[PROBLEM]
Exactly as shown below, retype every line of the data.

==== DATASET SECTION ====

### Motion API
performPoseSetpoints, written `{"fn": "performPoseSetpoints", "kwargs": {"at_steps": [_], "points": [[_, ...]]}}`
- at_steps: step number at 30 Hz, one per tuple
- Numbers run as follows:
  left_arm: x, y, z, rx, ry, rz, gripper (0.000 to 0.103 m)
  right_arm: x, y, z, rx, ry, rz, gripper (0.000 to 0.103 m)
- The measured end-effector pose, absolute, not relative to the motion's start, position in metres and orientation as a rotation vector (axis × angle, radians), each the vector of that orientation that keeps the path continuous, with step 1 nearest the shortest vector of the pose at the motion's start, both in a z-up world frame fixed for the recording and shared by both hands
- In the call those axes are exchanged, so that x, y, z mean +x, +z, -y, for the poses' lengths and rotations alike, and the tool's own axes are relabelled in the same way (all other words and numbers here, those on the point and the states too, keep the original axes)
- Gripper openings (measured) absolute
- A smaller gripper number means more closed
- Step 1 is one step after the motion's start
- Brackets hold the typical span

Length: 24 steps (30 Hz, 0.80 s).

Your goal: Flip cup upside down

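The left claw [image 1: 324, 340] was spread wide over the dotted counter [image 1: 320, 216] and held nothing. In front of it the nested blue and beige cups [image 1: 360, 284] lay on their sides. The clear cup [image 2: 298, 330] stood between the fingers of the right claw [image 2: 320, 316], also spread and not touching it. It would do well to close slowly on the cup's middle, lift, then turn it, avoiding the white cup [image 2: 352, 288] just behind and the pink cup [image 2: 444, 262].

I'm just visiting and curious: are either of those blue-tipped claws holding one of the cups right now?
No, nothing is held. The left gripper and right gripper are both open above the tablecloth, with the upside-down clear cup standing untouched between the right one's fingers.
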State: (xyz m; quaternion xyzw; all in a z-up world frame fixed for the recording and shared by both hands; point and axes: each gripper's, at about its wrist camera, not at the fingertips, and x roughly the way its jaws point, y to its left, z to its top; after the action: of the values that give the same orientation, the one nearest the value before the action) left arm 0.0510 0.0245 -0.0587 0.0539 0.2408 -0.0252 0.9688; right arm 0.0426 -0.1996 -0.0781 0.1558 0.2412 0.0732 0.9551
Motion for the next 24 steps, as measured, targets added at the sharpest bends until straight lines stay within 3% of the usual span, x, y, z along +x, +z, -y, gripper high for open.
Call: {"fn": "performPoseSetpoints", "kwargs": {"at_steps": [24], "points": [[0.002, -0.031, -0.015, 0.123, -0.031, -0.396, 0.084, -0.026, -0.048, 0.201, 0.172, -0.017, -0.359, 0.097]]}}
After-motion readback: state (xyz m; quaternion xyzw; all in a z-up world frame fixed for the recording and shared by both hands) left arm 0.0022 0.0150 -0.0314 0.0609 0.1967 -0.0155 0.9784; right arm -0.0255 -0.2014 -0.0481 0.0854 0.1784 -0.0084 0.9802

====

[WRITTEN ANSWER]
### Motion API
performPoseSetpoints, written `{"fn": "performPoseSetpoints", "kwargs": {"at_steps": [_], "points": [[_, ...]]}}`
- at_steps: step number at 30 Hz, one per tuple
- Numbers run as follows:
  left_arm: x, y, z, rx, ry, rz, gripper (0.000 to 0.103 m)
  right_arm: x, y, z, rx, ry, rz, gripper (0.000 to 0.103 m)
- The measured end-effector pose, absolute, not relative to the motion's start, position in metres and orientation as a rotation vector (axis × angle, radians), each the vector of that orientation that keeps the path continuous, with step 1 nearest the shortest vector of the pose at the motion's start, both in a z-up world frame fixed for the recording and shared by both hands
- In the call those axes are exchanged, so that x, y, z mean +x, +z, -y, for the poses' lengths and rotations alike, and the tool's own axes are relabelled in the same way (all other words and numbers here, those on the point and the states too, keep the original axes)
- Gripper openings (measured) absolute
- A smaller gripper number means more closed
- Step 1 is one step after the motion's start
- Brackets hold the typical span

Length: 24 steps (30 Hz, 0.80 s).

Your goal: Flip cup upside down

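The left claw [image 1: 324, 340] was spread wide over the dotted counter [image 1: 320, 216] and held nothing. In front of it the nested blue and beige cups [image 1: 360, 284] lay on their sides. The clear cup [image 2: 298, 330] stood between the fingers of the right claw [image 2: 320, 316], also spread and not touching it. It would do well to close slowly on the cup's middle, lift, then turn it, avoiding the white cup [image 2: 352, 288] just behind and the pink cup [image 2: 444, 262].

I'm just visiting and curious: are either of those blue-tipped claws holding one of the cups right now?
No, nothing is held. The left gripper and right gripper are both open above the tablecloth, with the upside-down clear cup standing untouched between the right one's fingers.
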State: (xyz m; quaternion xyzw; all in a z-up world frame fixed for the recording and shared by both hands; point and axes: each gripper's, at about its wrist camera, not at the fingertips, and x roughly the way its jaws point, y to its left, z to its top; after the action: of the values that give the same orientation, the one nearest the value before the action) left arm 0.0510 0.0245 -0.0587 0.0539 0.2408 -0.0252 0.9688; right arm 0.0426 -0.1996 -0.0781 0.1558 0.2412 0.0732 0.9551
Motion for the next 24 steps, as measured, targets added at the sharpest bends until straight lines stay within 3% of the usual span, x, y, z along +x, +z, -y, gripper high for open.
Call: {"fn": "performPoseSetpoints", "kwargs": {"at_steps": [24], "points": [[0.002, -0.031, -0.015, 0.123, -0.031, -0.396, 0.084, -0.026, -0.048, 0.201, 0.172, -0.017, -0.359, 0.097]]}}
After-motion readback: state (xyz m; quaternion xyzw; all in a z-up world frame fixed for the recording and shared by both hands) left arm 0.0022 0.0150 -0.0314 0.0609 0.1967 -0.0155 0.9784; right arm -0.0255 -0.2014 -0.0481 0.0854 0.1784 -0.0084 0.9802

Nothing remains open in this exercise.